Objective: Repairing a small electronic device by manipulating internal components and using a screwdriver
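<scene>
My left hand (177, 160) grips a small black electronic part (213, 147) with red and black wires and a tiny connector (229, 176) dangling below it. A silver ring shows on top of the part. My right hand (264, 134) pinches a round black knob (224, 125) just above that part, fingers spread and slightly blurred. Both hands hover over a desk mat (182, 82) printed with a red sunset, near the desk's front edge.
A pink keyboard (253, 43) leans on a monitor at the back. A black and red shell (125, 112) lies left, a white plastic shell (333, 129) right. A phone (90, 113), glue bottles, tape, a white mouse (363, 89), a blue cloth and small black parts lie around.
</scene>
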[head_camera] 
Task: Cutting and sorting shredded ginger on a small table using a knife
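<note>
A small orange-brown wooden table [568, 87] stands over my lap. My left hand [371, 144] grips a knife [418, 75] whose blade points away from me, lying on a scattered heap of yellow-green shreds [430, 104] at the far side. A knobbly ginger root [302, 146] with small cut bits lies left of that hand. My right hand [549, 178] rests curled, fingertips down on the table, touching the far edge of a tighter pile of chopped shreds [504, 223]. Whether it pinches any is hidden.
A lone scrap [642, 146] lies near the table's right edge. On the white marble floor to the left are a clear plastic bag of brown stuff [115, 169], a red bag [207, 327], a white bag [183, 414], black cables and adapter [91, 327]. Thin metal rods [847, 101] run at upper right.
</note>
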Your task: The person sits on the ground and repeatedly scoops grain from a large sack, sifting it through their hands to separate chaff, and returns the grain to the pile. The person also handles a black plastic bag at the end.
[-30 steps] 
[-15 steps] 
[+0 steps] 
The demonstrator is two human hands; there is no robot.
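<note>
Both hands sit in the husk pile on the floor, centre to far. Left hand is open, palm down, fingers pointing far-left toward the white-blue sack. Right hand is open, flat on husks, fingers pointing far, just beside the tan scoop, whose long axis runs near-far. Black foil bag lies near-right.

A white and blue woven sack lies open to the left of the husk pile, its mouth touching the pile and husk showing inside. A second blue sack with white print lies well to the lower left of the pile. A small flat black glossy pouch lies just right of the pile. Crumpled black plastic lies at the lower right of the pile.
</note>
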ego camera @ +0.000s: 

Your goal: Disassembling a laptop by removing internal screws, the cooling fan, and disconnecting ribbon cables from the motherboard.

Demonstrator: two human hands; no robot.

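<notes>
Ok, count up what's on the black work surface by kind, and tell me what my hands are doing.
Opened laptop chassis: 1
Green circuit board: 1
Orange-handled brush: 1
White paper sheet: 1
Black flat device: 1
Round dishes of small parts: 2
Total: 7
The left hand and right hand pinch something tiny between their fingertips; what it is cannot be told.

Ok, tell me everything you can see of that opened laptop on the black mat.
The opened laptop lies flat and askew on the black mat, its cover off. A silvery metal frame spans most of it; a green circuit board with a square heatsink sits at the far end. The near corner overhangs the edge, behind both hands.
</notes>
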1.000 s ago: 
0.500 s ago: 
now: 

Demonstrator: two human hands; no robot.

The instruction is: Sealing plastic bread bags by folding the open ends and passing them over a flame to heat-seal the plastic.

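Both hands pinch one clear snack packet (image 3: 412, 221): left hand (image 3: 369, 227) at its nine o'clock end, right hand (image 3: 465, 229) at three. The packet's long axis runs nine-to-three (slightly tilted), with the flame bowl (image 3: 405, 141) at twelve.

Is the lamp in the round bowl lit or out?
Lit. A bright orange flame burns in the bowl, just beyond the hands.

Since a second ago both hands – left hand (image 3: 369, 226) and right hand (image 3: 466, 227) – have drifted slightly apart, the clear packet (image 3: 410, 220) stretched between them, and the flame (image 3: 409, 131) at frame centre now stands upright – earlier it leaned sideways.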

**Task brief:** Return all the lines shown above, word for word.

**Written answer:**
Objective: Repairing a small electronic device by manipulating internal components and using a screwdriver
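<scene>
My left hand (177, 160) grips a small black electronic part (213, 147) with red and black wires and a tiny connector (229, 176) dangling below it. A silver ring shows on top of the part. My right hand (264, 134) pinches a round black knob (224, 125) just above that part, fingers spread and slightly blurred. Both hands hover over a desk mat (182, 82) printed with a red sunset, near the desk's front edge.
A pink keyboard (253, 43) leans on a monitor at the back. A black and red shell (125, 112) lies left, a white plastic shell (333, 129) right. A phone (90, 113), glue bottles, tape, a white mouse (363, 89), a blue cloth and small black parts lie around.
</scene>
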[head_camera] 
Task: Cutting and sorting shredded ginger on a small table using a knife
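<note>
A small orange-brown wooden table [568, 87] stands over my lap. My left hand [371, 144] grips a knife [418, 75] whose blade points away from me, lying on a scattered heap of yellow-green shreds [430, 104] at the far side. A knobbly ginger root [302, 146] with small cut bits lies left of that hand. My right hand [549, 178] rests curled, fingertips down on the table, touching the far edge of a tighter pile of chopped shreds [504, 223]. Whether it pinches any is hidden.
A lone scrap [642, 146] lies near the table's right edge. On the white marble floor to the left are a clear plastic bag of brown stuff [115, 169], a red bag [207, 327], a white bag [183, 414], black cables and adapter [91, 327]. Thin metal rods [847, 101] run at upper right.
</note>
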Your task: The person sits on the ground and repeatedly scoops grain from a large sack, sifting it through their hands to separate chaff, and returns the grain to the pile. The person also handles a black plastic bag at the end.
[-30 steps] 
[-15 steps] 
[+0 steps] 
The demonstrator is two human hands; there is no robot.
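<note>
Both hands sit in the husk pile on the floor, centre to far. Left hand is open, palm down, fingers pointing far-left toward the white-blue sack. Right hand is open, flat on husks, fingers pointing far, just beside the tan scoop, whose long axis runs near-far. Black foil bag lies near-right.

A white and blue woven sack lies open to the left of the husk pile, its mouth touching the pile and husk showing inside. A second blue sack with white print lies well to the lower left of the pile. A small flat black glossy pouch lies just right of the pile. Crumpled black plastic lies at the lower right of the pile.
</note>
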ego camera @ +0.000s: 

Your goal: Disassembling a laptop by removing internal screws, the cooling fan, and disconnecting ribbon cables from the motherboard.

Demonstrator: two human hands; no robot.

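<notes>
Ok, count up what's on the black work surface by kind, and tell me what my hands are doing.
Opened laptop chassis: 1
Green circuit board: 1
Orange-handled brush: 1
White paper sheet: 1
Black flat device: 1
Round dishes of small parts: 2
Total: 7
The left hand and right hand pinch something tiny between their fingertips; what it is cannot be told.

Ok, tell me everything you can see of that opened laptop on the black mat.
The opened laptop lies flat and askew on the black mat, its cover off. A silvery metal frame spans most of it; a green circuit board with a square heatsink sits at the far end. The near corner overhangs the edge, behind both hands.
</notes>
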1.000 s ago: 
0.500 s ago: 
now: 

Demonstrator: two human hands; no robot.

The instruction is: Sealing plastic bread bags by folding the open ends and passing them over a flame to heat-seal the plastic.

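Both hands pinch one clear snack packet (image 3: 412, 221): left hand (image 3: 369, 227) at its nine o'clock end, right hand (image 3: 465, 229) at three. The packet's long axis runs nine-to-three (slightly tilted), with the flame bowl (image 3: 405, 141) at twelve.

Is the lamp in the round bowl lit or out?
Lit. A bright orange flame burns in the bowl, just beyond the hands.

Since a second ago both hands – left hand (image 3: 369, 226) and right hand (image 3: 466, 227) – have drifted slightly apart, the clear packet (image 3: 410, 220) stretched between them, and the flame (image 3: 409, 131) at frame centre now stands upright – earlier it leaned sideways.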

The full answer has been given.